The lead singer had been married to one of those decadent European rich so numerous in Manhattan nowadays—"International White Trash," as the uncharitable put it—and there was a sizeable splinter group of fashionable uptown faces cruising among the downtown regulars, their expressions mingling curiosity, distaste, alarm. We fetched drinks. Making small talk would have been strenuous [...] We left. He got into a Maserati the colour of arterial blood. The three of us followed in the rich girl's Mercedes. Although almost brand-new, it was already dented and scarred by careless driving.

One reviewer said about Haden-Guest's book The Last Party: Studio 54, Disco and the Culture of the Night:
British socialite and writer Anthony Haden-Guest has been a champion party-goer for more than 30 years. There are few people more qualified to lead a reader, as he does in The Last Party, past the velvet ropes and doorman and into the tornado of 1970s disco, drug excess, and excessive sex that was Studio 54. Unlike some of his contemporaries whose memories are dulled by years of hard living, Haden-Guest seems to actually recall many of his experiences at Studio. His book is therefore part personal memoir, part reportage.

Haden-Guest was a guest on Charlie Rose while promoting his book True Colors: The Real Life of the Art World.

In 2017, Haden-Guest released a spoken-word album The Further Chronicles of Now with accompanying music written and performed by Keith Patchel.

==Personality==
Haden-Guest is known for being humorously irreverent, as seen in the following quote on Gawker:

The massive streak of Puritanism in America has reasserted itself, especially amongst liberals. When I moved to New York there were still a bunch of good writers, often half-drunk, but still very good writers. That doesn't exist any more. Where do they go? They probably go and teach at Bard.

In response to a suggestion that Peter Fallow in the Tom Wolfe novel The Bonfire of the Vanities (1987) was based on British expatriate journalist Christopher Hitchens, Hitchens said that Haden-Guest was a more likely candidate. A website maintained by the University of Kent cites Haden-Guest as the inspiration for Fallow.

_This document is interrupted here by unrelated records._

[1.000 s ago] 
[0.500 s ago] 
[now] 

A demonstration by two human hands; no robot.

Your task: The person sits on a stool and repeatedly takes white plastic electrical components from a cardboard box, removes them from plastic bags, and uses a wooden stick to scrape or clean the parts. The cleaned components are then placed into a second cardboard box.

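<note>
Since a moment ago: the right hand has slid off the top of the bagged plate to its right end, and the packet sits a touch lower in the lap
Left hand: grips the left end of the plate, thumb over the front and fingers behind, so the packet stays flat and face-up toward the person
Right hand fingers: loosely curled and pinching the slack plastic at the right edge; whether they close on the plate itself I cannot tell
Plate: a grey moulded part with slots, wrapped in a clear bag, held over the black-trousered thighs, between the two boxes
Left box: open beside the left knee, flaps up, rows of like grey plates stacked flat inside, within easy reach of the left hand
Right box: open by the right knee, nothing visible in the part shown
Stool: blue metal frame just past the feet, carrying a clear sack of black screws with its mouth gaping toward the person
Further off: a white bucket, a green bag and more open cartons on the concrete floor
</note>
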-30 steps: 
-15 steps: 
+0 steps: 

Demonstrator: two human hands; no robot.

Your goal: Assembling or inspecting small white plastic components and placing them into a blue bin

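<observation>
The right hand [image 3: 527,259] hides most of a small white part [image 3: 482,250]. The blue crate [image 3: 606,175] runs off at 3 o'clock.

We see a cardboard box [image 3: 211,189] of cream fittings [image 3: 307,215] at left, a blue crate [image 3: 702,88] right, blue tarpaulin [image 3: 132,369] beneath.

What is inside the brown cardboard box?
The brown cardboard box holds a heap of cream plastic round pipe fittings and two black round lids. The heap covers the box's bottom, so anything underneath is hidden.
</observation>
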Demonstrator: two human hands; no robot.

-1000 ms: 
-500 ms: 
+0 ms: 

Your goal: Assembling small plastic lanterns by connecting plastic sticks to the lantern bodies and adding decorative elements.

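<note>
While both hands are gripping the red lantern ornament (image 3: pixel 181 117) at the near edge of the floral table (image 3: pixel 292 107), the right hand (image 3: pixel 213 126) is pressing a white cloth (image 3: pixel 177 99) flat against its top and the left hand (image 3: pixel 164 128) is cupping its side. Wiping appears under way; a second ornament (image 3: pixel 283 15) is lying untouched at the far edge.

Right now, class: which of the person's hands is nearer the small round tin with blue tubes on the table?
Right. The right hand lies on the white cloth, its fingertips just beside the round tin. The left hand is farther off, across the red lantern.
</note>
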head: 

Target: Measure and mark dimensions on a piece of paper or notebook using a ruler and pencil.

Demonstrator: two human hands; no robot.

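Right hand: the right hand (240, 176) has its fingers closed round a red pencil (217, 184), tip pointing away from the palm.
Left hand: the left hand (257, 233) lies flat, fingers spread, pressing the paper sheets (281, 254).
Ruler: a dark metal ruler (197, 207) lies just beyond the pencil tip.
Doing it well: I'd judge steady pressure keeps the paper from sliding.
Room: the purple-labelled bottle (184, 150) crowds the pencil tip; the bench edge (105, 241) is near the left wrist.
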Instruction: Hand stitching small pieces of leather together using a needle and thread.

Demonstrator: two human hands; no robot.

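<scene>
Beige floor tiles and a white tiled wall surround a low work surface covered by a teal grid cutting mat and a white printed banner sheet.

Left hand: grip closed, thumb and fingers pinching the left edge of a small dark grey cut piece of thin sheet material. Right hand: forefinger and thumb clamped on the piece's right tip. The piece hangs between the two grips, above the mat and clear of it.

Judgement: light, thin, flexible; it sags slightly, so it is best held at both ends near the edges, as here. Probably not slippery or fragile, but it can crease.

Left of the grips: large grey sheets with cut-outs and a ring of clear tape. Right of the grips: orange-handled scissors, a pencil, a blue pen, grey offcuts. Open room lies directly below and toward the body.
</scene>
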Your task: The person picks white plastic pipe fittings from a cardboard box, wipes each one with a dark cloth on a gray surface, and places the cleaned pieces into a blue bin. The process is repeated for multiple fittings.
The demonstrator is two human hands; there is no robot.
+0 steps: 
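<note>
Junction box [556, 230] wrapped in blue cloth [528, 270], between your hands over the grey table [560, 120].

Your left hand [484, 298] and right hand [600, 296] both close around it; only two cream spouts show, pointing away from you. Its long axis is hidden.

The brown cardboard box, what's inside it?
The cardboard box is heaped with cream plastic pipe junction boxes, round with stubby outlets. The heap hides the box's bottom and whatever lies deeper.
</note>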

Once known for his late-night antics, Haden-Guest was named the winner of Spy magazine's "Iron Man Decathlon" in 1988 and 1989.

==Publications==
===Writing===
- Bad Dreams. Macmillan, 1981. ISBN 9780025471801.
- The Last Party: Studio 54, Disco and the Culture of the Night. William Morrow & Co., 1997. ISBN 978-0-688-14151-6.
- True Colors: The Real Life of the Art World. Grove Atlantic, 1998. ISBN 978-0-8711-3725-8.

===Cartoons===
- The Chronicles of Now, a book of Haden-Guest's cartoons. Allworth, 2002. ISBN 9781581152203.
- In the Mean Time: The Other Ends of the World Cartoons and Dark Light Verse. Freight + Volume, 2010. ISBN 9780615423807.
- Fun Times: Further Chronicles of Now. Orange Art Foundation, 2020. ISBN 9780578600932. With essays by Adrian Dannatt, Karen Finley, and Tama Janowitz.